Make SkyTwin usable by a non-technical person end-to-end #2

@jayzalowitz

Description

@jayzalowitz

Problem

The decision engine, inference system, and safety framework are solid — but the product has no human-facing layer. A non-technical person cannot onboard, understand what the twin is doing, approve decisions, or build trust over time. The core intelligence works but it's invisible and inaccessible.

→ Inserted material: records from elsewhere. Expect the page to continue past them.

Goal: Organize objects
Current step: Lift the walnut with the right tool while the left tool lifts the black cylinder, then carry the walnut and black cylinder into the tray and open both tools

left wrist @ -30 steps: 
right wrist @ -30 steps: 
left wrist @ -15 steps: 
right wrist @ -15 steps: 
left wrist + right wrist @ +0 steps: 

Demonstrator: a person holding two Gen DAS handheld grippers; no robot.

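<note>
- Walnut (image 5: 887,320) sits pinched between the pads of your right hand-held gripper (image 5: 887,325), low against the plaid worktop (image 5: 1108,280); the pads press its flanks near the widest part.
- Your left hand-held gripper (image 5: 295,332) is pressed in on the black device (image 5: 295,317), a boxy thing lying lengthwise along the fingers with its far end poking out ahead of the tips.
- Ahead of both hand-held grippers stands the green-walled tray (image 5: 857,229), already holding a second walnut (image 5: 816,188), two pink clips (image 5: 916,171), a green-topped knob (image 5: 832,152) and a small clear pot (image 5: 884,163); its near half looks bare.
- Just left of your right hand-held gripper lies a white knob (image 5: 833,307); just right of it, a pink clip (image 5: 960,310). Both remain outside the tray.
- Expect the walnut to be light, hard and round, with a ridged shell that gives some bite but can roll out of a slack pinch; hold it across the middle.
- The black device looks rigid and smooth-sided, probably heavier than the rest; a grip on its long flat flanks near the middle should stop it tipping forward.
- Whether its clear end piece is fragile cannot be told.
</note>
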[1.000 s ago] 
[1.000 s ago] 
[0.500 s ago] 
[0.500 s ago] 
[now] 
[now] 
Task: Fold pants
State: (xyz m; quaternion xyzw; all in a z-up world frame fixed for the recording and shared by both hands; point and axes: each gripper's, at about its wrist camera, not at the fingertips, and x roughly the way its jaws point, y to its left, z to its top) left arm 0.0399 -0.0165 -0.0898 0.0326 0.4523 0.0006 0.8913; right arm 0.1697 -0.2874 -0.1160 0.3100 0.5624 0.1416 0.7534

This issue tracks everything needed to go from "engineer's prototype" to "a regular person can sit down and use this."


1. Onboarding Flow

Current state: User lands on dashboard, sees "No decisions yet. Send events to the API to get started." No explanation of what a twin is.

Required:

  • Welcome screen on first visit explaining what SkyTwin does in plain language ("an AI that learns how you handle email and calendar, then starts doing it for you")
  • 3-step onboarding wizard:
    1. Explain — what the twin is, what it will and won't do, privacy guarantees
    2. Connect — Google account OAuth flow with clear explanation of permissions requested and why
    3. Set comfort level — choose initial trust tier using human language ("just watch and suggest" / "handle routine stuff" / "take action on most things") instead of OBSERVER / LOW_AUTONOMY / HIGH_AUTONOMY
  • Progressive disclosure: don't show empty pages, guide user to next step
  • First-run experience after connecting: show the twin processing its first few signals and explain what it's seeing

2. Fix the Approvals Workflow (Critical)

Current state: The approvals page always shows empty. There's no endpoint to list pending approvals. This is the single most important UI — the trust-building loop where users see what the twin wants to do and approve/reject.

Required:

  • DB schema for pending approval requests (or add status tracking to existing approval_requests table)
  • GET /api/approvals/:userId/pending endpoint that queries un-responded approval requests
  • GET /api/approvals/:userId/history endpoint for past decisions
  • Real-time or polling-based notification when a new approval is waiting
  • Approval cards that explain decisions in plain English:
    • "I want to archive this newsletter from TechCrunch because you've archived the last 12"
    • "Should I decline this meeting? It conflicts with your focus time and you've declined similar ones before"
  • Approve/reject with optional "tell me why" text input for corrections
  • Batch approval for low-risk routine items ("approve all 5 newsletter archives")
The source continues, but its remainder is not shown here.